ACTIVITY: Scan the listing below for "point", then report every line that has it.

THE DATA:
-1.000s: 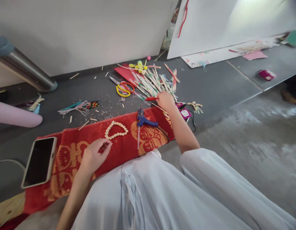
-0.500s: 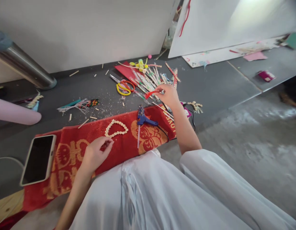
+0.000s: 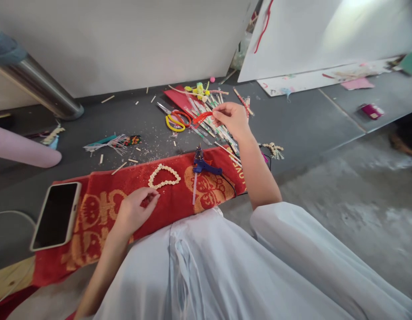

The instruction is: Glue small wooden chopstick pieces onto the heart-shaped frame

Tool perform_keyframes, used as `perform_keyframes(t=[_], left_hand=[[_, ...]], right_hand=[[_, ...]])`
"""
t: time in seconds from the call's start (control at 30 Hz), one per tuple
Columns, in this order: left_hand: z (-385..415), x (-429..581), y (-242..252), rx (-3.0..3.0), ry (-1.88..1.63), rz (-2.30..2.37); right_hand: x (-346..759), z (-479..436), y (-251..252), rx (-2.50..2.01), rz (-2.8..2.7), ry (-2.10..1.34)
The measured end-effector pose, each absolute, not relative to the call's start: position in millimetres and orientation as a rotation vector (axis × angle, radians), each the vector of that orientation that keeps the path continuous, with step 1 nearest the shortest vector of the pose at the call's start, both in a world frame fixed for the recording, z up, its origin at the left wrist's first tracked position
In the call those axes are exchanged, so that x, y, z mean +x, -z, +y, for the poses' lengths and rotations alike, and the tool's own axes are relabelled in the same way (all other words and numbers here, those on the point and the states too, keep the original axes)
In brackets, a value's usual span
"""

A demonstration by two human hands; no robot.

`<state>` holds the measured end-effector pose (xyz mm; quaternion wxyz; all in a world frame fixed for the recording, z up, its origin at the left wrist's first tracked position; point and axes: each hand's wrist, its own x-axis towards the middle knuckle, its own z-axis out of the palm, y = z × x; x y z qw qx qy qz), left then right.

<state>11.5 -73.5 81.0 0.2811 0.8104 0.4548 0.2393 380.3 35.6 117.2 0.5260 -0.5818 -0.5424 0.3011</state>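
Between the fingertips of my right hand is a bundle of thin red strands, held above a pile of wrapped sticks. My left hand hovers over the red towel, its thumb and forefinger curled together; whether something small is pinched there I cannot make out. Just beyond its fingers a pale, roughly heart-shaped ring of small pieces lies on the towel. To the right of the ring sits a blue glue gun with a clear stick in its rear end.
Scissors with orange and yellow handles lie left of the sticks. A phone rests on the towel's left end. A teal item with pale strands and scattered wooden bits are on the grey table. A metal post stands at left.
My right hand has lifted slightly up and left with the red strands, which now show more fully beside the scissors. My left hand has stayed nearly still.
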Motion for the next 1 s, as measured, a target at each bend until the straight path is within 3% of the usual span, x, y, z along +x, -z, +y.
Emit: perform_keyframes(t=[0.7, 1.0], left_hand=[[-77.9, 3.6, -83.3, 2.041, -0.634, 1.326], [-1.7, 80.6, -102.1, 2.259, -0.583, 1.365]], right_hand=[[336.5, 51.4, -128.5, -1.319, -1.568, -0.86], [304.5, 37.5, -112.2, -1.232, -1.732, -0.887]])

ANSWER BOX:
In the call those axes are exchanged, so that x, y, z mean +x, -z, +y, for the poses' lengths and rotations alike, and the tool's own axes are relabelled in the same way (all other words and numbers here, those on the point and the states too, keep the original axes)
`<state>` holds the measured end-effector pose (xyz mm; quaternion wxyz; all in a world frame fixed for the recording, z up, its origin at the left wrist's first tracked position; point and axes: each hand's wrist, its own x-axis towards the middle knuckle, its own z-axis out of the palm, y = z × x; x y z qw qx qy qz), left then right.

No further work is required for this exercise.